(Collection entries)
>>
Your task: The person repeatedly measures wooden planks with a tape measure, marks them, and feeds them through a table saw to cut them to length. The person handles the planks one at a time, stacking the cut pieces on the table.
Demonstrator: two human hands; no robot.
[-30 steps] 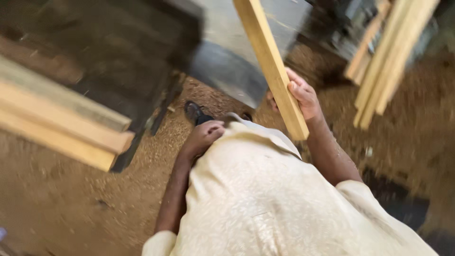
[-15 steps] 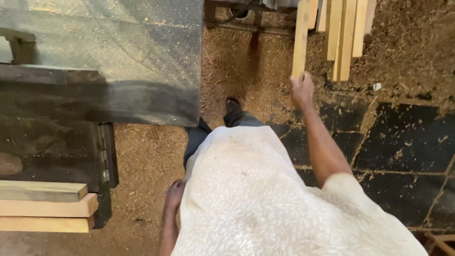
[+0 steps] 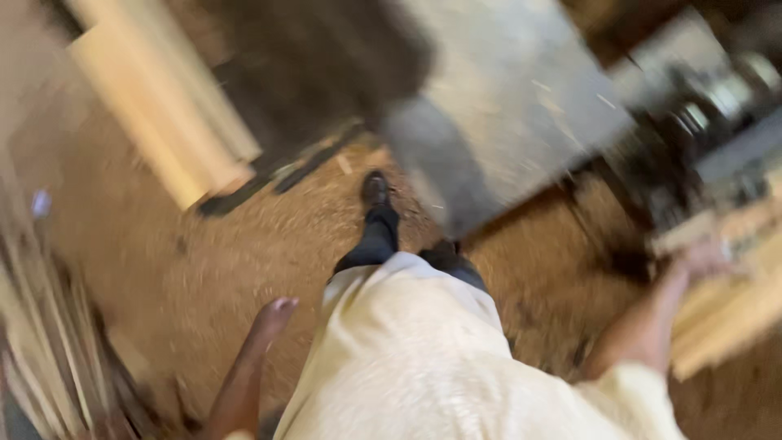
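Over sawdust floor (image 3: 204,269), right hand (image 3: 700,262) outstretched on wooden strips (image 3: 733,301), left hand (image 3: 273,318) hanging loose

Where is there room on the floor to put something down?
The sawdust floor is bare between the pale planks and the left hand. It is crowded by the right hand, among stacked wood strips and the grey machine table.

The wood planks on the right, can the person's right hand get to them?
Probably yes: the right hand already seems to rest against the pale wood planks, nothing between them, though blur hides the grip.
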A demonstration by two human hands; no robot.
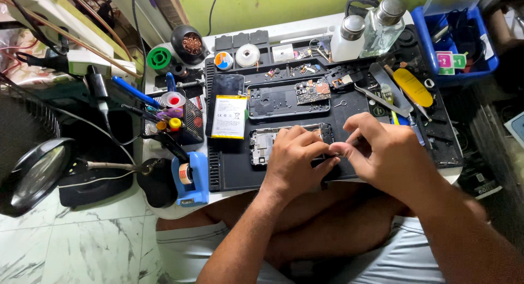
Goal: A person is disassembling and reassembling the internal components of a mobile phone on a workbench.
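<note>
My left hand (297, 156) rests on an opened phone frame (263, 144) lying on the black work mat (234, 172), its fingers curled over the frame's right half. My right hand (376, 147) meets it from the right, fingertips pinched together against the left fingers at the frame's right end; what they pinch is too small to tell. Behind the frame lies a second phone shell (273, 103) with a small circuit board (313, 91) on it. A white phone battery (229, 117) and a dark phone panel (227, 84) lie to the left.
Two clear bottles (368, 30) stand at the back. Tweezers and a yellow pry tool (412, 86) lie on the right. A blue bin (456, 44) sits far right. A tool holder (174, 112), blue stand (191, 177) and magnifier lamp (35, 175) are on the left.
</note>
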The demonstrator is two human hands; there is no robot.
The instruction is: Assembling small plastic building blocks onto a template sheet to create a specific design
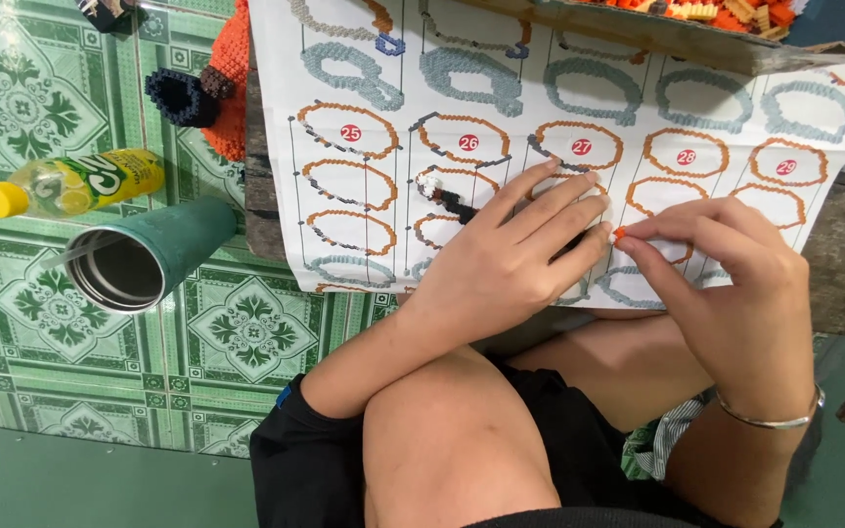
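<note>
My right hand pinches a tiny orange brick at the fingertips, just over the printed chart sheet; my left hand lies flat, fingers spread, pinning the sheet and the small black-and-white build; risk: loose pinch drops the brick onto the green tiled floor; left hand shifting could nudge the build.

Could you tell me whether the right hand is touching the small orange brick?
Touching. The head view shows the right hand pinching the orange brick between its thumb and fingertip, just above the instruction sheet.
</note>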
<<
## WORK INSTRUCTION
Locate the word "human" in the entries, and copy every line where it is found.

## ANSWER TO THIS PROBLEM
Demonstrator: two human hands; no robot.
A demonstration by two human hands; no robot.
The demonstrator is two human hands; there is no robot.

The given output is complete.